I've seen details of their TempoHappy tariff whereby consumers can choose two hours per day or one day a week to have free electricity, but it appears that the unit price per kwh is a bit higher for the remainder of the time. Have any of you switched to this type of tariff, and if so have you saved any money and do you think it is worth doing?


----------



## trotter58 (Feb 8, 2017)

Lynn R said:


> I'm considering switching my electricity supplier to Endesa, being dissatisfied with the way my present company is handling a complaint regarding what I believe to be a mistake on my bill. I know lots of people complain about Endesa, but I never had a problem with them in the 14 years in my old house, and at least they have an office in my town where I can go and speak to a human if there are any problems.
> 
> I've seen details of their TempoHappy tariff whereby consumers can choose two hours per day or one day a week to have free electricity, but it appears that the unit price per kwh is a bit higher for the remainder of the time. Have any of you switched to this type of tariff, and if so have you saved any money and do you think it is worth doing?

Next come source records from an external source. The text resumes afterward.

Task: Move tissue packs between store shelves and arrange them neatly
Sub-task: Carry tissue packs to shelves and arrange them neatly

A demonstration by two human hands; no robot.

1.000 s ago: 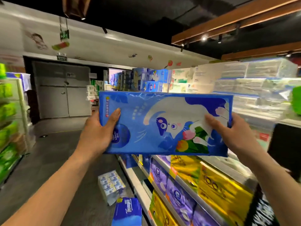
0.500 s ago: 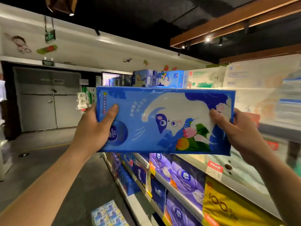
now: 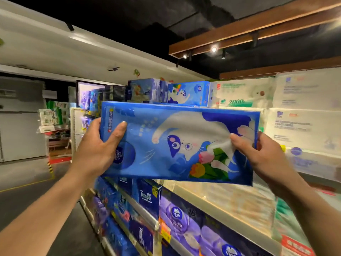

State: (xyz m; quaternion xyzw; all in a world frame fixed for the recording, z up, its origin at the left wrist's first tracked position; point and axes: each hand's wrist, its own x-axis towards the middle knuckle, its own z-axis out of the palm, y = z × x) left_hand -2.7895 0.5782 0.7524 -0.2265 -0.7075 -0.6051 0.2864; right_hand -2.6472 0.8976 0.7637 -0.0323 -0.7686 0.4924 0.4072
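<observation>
At the far left I saw grey doors [image 3: 18, 137] and a grey floor [image 3: 27, 174] running down the aisle. The left grip [image 3: 96, 150] clasped the left end of the blue tissue pack [image 3: 180, 141], thumb across its cat-printed face. The pack was held up in the air, nearly level, in front of the shelving. Below it, dark blue Tempo packs [image 3: 147, 196] and purple packs [image 3: 177, 218] filled the lower shelves. The right grip [image 3: 258, 156] pinched the pack's right end. Behind it white packs [image 3: 302, 93] were stacked under a wooden beam [image 3: 258, 24] with spotlights.
</observation>
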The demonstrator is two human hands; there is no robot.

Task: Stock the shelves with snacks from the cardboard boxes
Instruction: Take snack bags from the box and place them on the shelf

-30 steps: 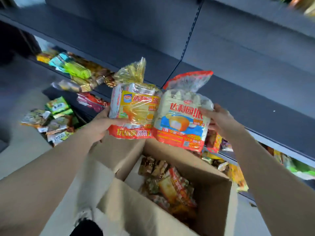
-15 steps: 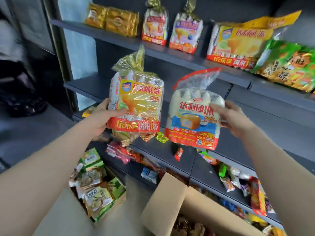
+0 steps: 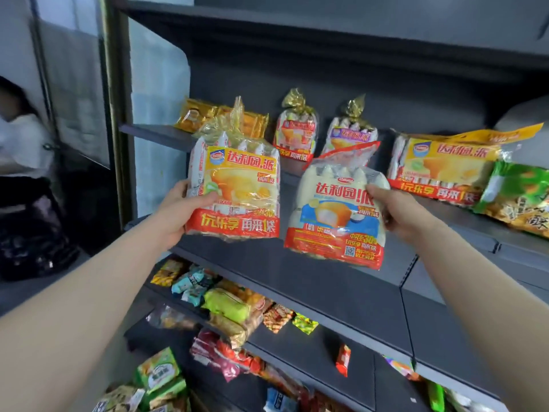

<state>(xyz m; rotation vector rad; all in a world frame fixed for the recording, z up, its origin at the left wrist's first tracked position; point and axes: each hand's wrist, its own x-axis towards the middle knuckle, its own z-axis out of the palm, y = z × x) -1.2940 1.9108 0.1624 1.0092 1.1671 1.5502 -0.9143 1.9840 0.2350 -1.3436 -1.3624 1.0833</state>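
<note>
Raised to the stocked shelf (image 3: 151, 134), nothing placed yet
Yellow pie bag (image 3: 237, 185) gripped in the left hand (image 3: 181, 211), blue pie bag (image 3: 335, 221) in the right hand (image 3: 396, 211); both have been brought up from the box and are held just in front of that shelf, so placement looks next.

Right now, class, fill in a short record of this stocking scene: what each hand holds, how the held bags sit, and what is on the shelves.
left hand: grips the yellow-labelled cake bag at its left edge
right hand: grips the blue-labelled cake bag at its right edge
held bags: upright, side by side, in the air in front of the shelves
upper shelf: gold-tied bags upright, large yellow bag lying on its side, green bag at far right
lower shelves: small snack packs, mixed
</note>
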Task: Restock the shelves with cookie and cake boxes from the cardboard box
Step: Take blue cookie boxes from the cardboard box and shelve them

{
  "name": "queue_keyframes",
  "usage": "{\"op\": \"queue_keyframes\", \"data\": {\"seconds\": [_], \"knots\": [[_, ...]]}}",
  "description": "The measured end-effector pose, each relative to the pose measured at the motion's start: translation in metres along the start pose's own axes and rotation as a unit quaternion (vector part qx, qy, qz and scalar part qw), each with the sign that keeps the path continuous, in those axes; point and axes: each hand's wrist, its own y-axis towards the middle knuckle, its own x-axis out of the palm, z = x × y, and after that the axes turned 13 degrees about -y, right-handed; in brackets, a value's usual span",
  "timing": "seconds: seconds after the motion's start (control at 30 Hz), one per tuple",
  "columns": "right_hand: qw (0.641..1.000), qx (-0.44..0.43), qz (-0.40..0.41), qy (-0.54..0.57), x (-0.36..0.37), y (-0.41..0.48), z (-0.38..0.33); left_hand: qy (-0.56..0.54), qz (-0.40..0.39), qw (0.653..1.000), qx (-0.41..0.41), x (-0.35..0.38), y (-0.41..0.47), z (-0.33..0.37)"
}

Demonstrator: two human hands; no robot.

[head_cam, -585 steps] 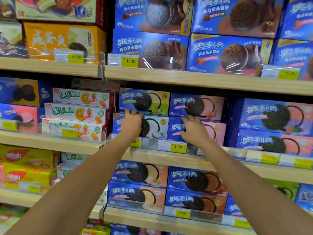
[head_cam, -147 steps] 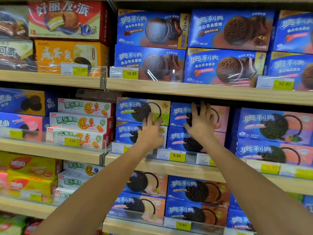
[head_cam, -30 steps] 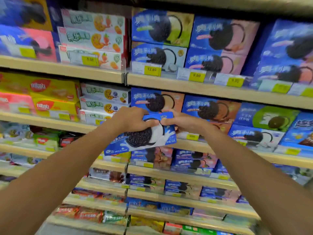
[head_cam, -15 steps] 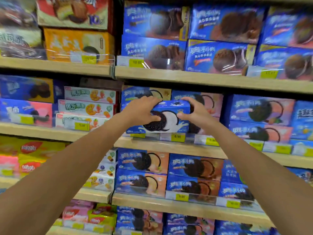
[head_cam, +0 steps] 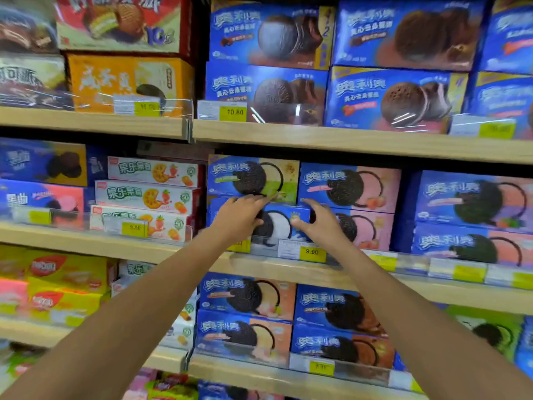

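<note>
So we're right up against a supermarket aisle here, wooden-edged shelves stacked one over another and packed tight. Both arms reach out to the middle shelf (head_cam: 115,243), where the blue cookie box (head_cam: 281,223) with the white cream picture sits in the bottom row, right under a green-flavour box (head_cam: 253,177) and just beside the pink boxes (head_cam: 366,228). Our left grip (head_cam: 239,215) is curled over the box's left end, and our right grip (head_cam: 320,223) pinches the right end with the thumb on the front face. A yellow 9.90 price tag (head_cam: 311,252) sits on the shelf edge just below it. Left of that stack there are white fruit-biscuit boxes (head_cam: 147,194) piled three high. The top shelf (head_cam: 346,142) carries big blue cake boxes (head_cam: 265,90) with a 10.80 tag (head_cam: 233,112), plus an orange box (head_cam: 115,82) further left. The lower shelf (head_cam: 432,295) holds more blue boxes with peach-coloured sides (head_cam: 248,295). The edges of the picture are pretty blurry.
</note>
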Motion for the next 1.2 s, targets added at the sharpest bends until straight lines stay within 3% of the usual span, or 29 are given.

We're not with Endesa but we've recently changed our tariff to the "8 hour plan". You pick any 8 hours a day for cheaper electricity (just over half price) and the rest of the time it's slightly more than standard. We've picked 9:00 to 12:00 and 18:00 to 23:00 and it works well for us. Breakfast, water heater (timer) and washing machine in the morning: Water heating, aircon (heating or cooling), evening meal and dishwasher in the evening. We're usually out during the day and currently saving around 25%, it would be more but the standing charges bump up the bill!


----------



## Lynn R (Feb 21, 2014)

trotter58 said:


> We're not with Endesa but we've recently changed our tariff to the "8 hour plan". You pick any 8 hours a day for cheaper electricity (just over half price) and the rest of the time it's slightly more than standard. We've picked 9:00 to 12:00 and 18:00 to 23:00 and it works well for us. Breakfast, water heater (timer) and washing machine in the morning: Water heating, aircon (heating or cooling), evening meal and dishwasher in the evening. We're usually out during the day and currently saving around 25%, it would be more but the standing charges bump up the bill!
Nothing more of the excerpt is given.